Thirteen (2003)

***/****
starring Evan Rachel Wood, Holly Hunter, Nikki Reed, Jeremy Sisto
screenplay by Catherine Hardwicke & Nikki Reed
directed by Catherine Hardwicke

Thirteenby Travis Mackenzie Hoover I'm a bit surprised to have liked Thirteen as much as I did. For one thing, it has no particular point of view–things simply happen in and of themselves and aren't much related to the outside world. For another, the film is somewhat obvious in the way it depicts its various outrages, almost cuing us to register their brutal nature instead of simply letting us draw our own conclusions. But Thirteen's heavy-handed chaos mirrors that of its teenage protagonist, who is in the grip of emotions she doesn't understand and whose responses are as arbitrary as they are destructive. The agony depicted is real, and while the film is no aesthetic miracle, it manages to blast through its limitations with its primary emotion.

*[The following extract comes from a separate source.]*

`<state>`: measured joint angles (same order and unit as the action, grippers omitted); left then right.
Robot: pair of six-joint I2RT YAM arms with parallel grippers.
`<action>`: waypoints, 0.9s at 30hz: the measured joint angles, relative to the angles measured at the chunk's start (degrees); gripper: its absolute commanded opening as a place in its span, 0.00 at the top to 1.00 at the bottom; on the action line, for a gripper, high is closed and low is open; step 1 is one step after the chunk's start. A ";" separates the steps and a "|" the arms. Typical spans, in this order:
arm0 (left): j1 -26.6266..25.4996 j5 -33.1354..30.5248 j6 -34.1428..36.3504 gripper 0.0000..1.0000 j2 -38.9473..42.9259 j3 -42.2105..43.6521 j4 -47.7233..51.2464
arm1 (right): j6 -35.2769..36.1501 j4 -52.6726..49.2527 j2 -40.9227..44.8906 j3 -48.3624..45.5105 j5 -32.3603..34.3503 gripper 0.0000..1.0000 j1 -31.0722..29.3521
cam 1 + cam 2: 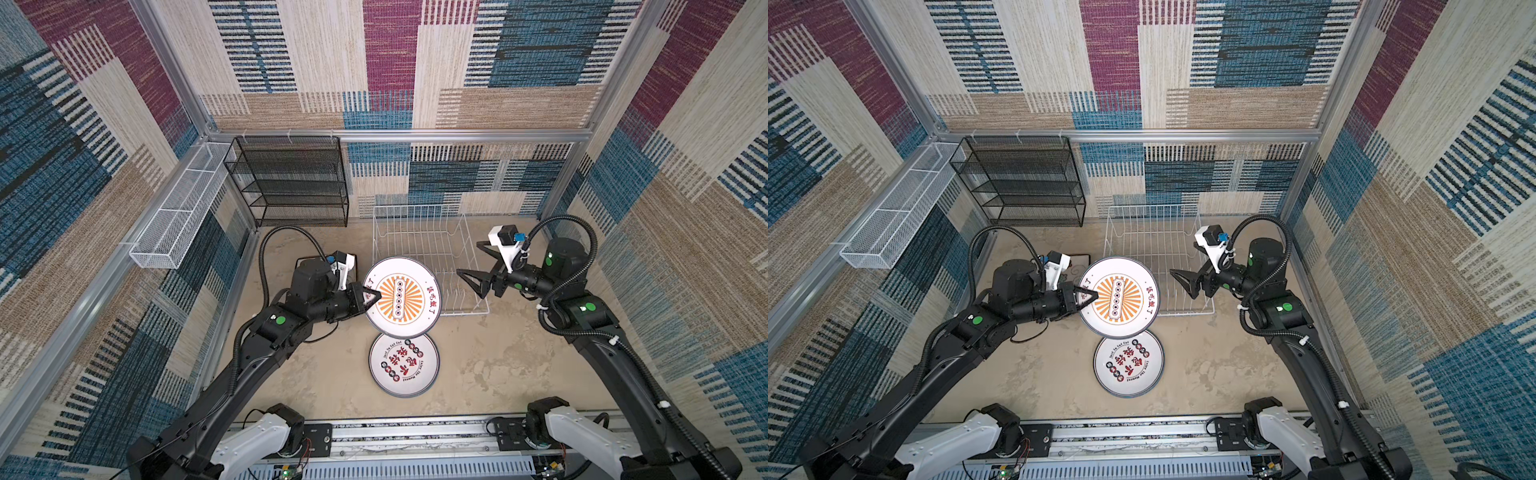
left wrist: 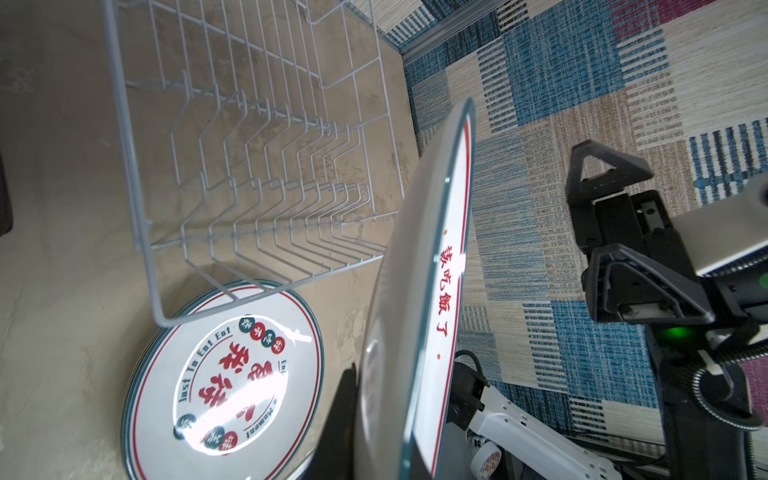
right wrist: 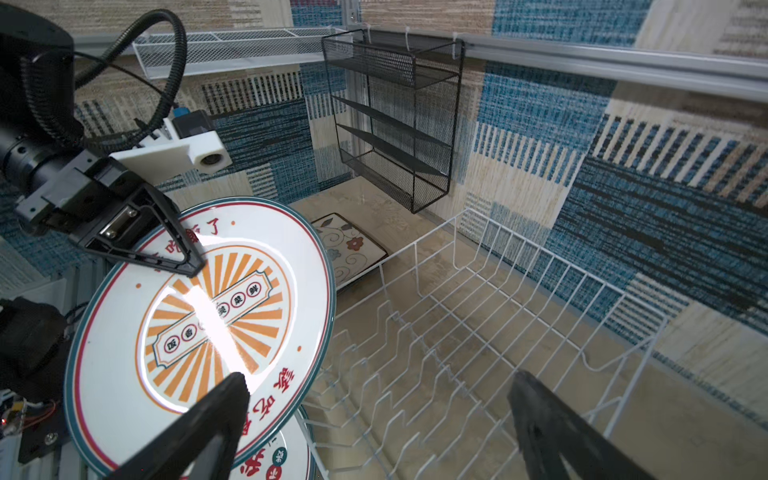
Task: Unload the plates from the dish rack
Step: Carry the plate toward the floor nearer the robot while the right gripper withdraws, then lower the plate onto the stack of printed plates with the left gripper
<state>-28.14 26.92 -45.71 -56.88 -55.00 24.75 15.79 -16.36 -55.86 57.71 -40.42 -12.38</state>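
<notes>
My left gripper [image 1: 374,296] is shut on the rim of a round white plate [image 1: 401,297] with an orange sunburst face, held tilted above the table at the near left corner of the dish rack [image 1: 419,232]. In the left wrist view this plate [image 2: 428,291] shows edge-on. My right gripper [image 1: 469,284] hangs open over the rack's near right part, apart from the plate; its fingers [image 3: 232,386] hold nothing. No plates stand between the rack's [image 3: 478,332] tines. Another round plate [image 1: 403,365], with red lettering, tops a low stack just in front of the rack. A square flowered plate [image 3: 349,245] lies left of the rack.
A black mesh shelf unit [image 1: 291,183] stands at the back left against the wall. A long white mesh basket [image 1: 174,216] hangs on the left wall rail. The arms' mounting rail [image 1: 395,436] runs along the front edge. Patterned walls close in three sides.
</notes>
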 measured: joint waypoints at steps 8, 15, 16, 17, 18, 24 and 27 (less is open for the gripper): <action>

This is the story of Tracy (Evan Rachel Wood), a 13-year-old sliding into delinquency. Vaguely aware that she is not enough as she is, she emulates the apparently cooler Evie (Nikki Reed), from Evie's disturbingly come-hither wardrobe to her penchant for drugs, petty crime, and boys. Despite the better efforts of her hairdresser mother Melanie (Holly Hunter) to protect her, Melanie can't be everywhere at all times, and Tracy's absent father isn't really a factor, thus she's largely free to engage in self-destructive behaviour with her ego-ideal best friend and sink into a morass of behaviour that isolates her from her family and, indeed, most people.

Alas, director Catherine Hardwicke's incredulity at Tracy and Evie's exploits is the film's biggest stumbling block. She's too desperate to shock you with their unbelievable behaviour; her opener is the two girls merrily bashing each other in the face after getting high off of aerosol gas, inserted so as to steel you to the events you're about to witness. It's not that Hardwicke is being exploitative, but that her framework for understanding these events comes from a lifetime of exploitative movies, and they make a bad fit with the questing nature of Tracy's descent. We know that her behaviour is bad news, but the attempts to stun us get in the way of understanding the root of the problem, and keep the film from reaching any conclusions beyond the assertion that it is, indeed, a bad idea to do these things.

And yet, the raw material of this movie is so compelling that you forgive its analytical transgressions. Hardwicke and co-writer Reed (who is the apparent basis for the film) transcend Thirteen's unfortunate antecedents through eventual melancholy and sadness, showing how Tracy's hunger for her friend's approval results in disappointment in herself for not achieving her ideal, and that the highs she chases aren't as big as she hoped for. The film ultimately hinges on ennui more than horror, depicting the comedown from the trip as much as the trip itself and the unhappiness that precipitated in the first place. In so doing, Thirteen gives itself purpose beyond a finger-wagging corrective or a blunt case history, keeping it from turning into the Afterschool Special it could easily have become. Originally published: August 6, 2003.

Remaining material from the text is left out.